What is needed:
The reply should hold every line of the data, unchanged and complete.

Exercise data:
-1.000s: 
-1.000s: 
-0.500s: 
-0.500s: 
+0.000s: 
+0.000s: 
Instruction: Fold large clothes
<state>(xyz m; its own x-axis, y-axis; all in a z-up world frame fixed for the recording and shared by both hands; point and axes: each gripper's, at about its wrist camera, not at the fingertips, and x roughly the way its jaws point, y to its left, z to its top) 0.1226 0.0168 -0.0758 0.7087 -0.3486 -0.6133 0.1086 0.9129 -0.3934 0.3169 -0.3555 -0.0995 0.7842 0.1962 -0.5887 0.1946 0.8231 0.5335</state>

Your response:
-1.000s: 
-1.000s: 
-0.500s: 
-0.500s: 
+0.000s: 
+0.000s: 
Instruction: Fold large clothes
<state>(xyz m; its own x-axis, y-axis; all in a z-up world frame fixed for the recording and shared by both hands; point and axes: each gripper's, at about its wrist camera, not at the fingertips, and x roughly the way its jaws point, y to its left, z to its top) 0.1226 0.0168 -0.0758 0.7087 -0.3486 -0.6133 0.1086 0.9129 -0.3934 0.3169 -0.3555 -0.0995 0.7842 0.1962 -0.5887 0.1946 0.8231 0.5335</state>

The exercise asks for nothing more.